SageFormer: Series-Aware Framework for Long-term Multivariate Time Series Forecasting

TL;DR

A novel series-aware framework, explicitly designed to emphasize the significance of interseries dependencies, that seamlessly integrates with existing Transformer-based models, enriching their ability to comprehend interseries relationships.

Abstract

In the burgeoning ecosystem of Internet of Things, multivariate time series (MTS) data has become ubiquitous, highlighting the fundamental role of time series forecasting across numerous applications. The crucial challenge of long-term MTS forecasting requires adept models capable of capturing both intra- and inter-series dependencies.
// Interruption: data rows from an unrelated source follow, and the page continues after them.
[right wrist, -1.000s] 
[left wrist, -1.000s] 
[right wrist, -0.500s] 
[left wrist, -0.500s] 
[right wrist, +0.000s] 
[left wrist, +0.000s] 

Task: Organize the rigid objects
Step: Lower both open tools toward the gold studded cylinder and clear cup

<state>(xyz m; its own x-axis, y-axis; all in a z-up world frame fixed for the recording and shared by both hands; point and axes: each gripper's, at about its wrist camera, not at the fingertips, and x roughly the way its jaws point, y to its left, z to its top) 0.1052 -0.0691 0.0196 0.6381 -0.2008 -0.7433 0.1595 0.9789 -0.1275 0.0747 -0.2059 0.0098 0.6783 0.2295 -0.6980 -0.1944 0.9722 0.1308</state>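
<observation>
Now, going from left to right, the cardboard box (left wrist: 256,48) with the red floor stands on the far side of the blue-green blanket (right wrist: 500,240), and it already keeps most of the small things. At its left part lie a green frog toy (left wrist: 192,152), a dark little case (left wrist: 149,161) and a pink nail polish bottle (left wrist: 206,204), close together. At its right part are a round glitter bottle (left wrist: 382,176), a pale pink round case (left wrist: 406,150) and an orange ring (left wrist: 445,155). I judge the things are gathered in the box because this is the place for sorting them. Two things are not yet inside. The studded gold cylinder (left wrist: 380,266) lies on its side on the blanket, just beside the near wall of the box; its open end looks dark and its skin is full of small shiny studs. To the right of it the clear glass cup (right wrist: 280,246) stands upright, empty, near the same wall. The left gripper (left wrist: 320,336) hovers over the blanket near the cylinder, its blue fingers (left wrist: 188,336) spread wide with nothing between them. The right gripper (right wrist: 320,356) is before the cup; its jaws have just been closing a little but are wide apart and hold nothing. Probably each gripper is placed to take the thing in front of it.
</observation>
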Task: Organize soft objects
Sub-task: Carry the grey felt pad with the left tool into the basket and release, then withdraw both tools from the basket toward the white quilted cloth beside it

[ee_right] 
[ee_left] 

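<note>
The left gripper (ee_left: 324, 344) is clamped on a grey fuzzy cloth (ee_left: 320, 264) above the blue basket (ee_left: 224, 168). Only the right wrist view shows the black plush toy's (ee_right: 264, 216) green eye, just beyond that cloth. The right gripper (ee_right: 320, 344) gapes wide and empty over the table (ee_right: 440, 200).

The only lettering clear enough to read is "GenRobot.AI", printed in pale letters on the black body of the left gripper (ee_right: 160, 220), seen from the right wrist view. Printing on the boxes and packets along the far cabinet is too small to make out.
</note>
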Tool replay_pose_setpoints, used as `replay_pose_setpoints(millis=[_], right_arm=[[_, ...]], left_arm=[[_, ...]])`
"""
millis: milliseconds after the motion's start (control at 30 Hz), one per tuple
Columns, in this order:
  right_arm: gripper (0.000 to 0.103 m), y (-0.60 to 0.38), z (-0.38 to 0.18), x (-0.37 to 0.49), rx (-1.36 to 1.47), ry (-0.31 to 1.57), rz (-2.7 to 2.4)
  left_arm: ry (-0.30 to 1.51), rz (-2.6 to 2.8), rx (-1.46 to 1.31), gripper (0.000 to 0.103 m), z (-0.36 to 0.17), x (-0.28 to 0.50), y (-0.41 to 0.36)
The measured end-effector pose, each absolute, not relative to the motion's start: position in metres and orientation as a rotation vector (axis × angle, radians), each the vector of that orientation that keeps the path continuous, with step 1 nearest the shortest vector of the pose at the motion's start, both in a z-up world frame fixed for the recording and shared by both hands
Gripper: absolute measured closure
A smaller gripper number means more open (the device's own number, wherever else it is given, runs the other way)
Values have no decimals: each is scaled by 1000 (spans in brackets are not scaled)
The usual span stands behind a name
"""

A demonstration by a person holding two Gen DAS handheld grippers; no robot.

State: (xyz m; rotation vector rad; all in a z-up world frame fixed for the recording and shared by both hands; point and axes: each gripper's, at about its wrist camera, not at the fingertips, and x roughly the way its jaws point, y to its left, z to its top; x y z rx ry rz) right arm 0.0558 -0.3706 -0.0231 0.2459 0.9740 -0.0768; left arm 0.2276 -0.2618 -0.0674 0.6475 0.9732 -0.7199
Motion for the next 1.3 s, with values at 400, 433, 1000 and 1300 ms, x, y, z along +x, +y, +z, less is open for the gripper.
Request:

Recent advancements in deep learning, notably Transformers, have shown promise. However, many prevailing methods either marginalize inter-series dependencies or overlook them entirely. To bridge this gap, this paper introduces a novel series-aware framework, explicitly designed to emphasize the significance of such dependencies. At the heart of this framework lies our specific implementation: the SageFormer. As a Series-aware Graph-enhanced Transformer model, SageFormer proficiently discerns and models the intricate relationships between series using graph structures. Beyond capturing diverse temporal patterns, it also curtails redundant information across series. Notably, the series-aware framework seamlessly integrates with existing Transformer-based models, enriching their ability to comprehend inter-series relationships. Extensive experiments on real-world and synthetic datasets validate the superior performance of SageFormer against contemporary state-of-the-art approaches.

Figures (10)

• Figure 1: Illustration of three different ways of modeling series dependencies: (a) The proposed series-aware framework. Prior to the original input tokens into the Transformer encoder, we incorporate learnable global tokens to capture the intrinsic features of each series. The embedding tokens are processed through multiple SageFormer layers, where temporal encoding and graph aggregation are performed iteratively. (b) The series-mixing framework amalgamates all series at once and employs temporal encoding or GNNs to process them. (c) The series-independent framework handles each series separately, improving the learning of unique temporal patterns for different series.
• Figure 2: Illustration of the iterative message-passing process in SageFormer. Each layer begins with graph aggregation, where global tokens from all series are gathered and processed by the multi-hop GNN component (leftmost rectangle). Graph-enhanced global tokens are then dispatched to their original series and encoded by TEB. The weights of each TEB are shared among all series.
• Figure 3: MAE / MSE results on Traffic, Electricity, and Weather datasets.
• Figure 4: Evaluation on hyper-parameter impact. (a) MSE against the length of global tokens on the Traffic dataset. (b) MSE against the graph aggregation depth on the Traffic dataset. (c) MSE against the number of nearest neighbors on the Traffic dataset. (d) MSE against SageFormer encoder layers on the Traffic dataset.
• Figure 5: Visualization of 120 timesteps of (a) the Directed Cycle Graph Dataset and (b) the Low-rank Dataset.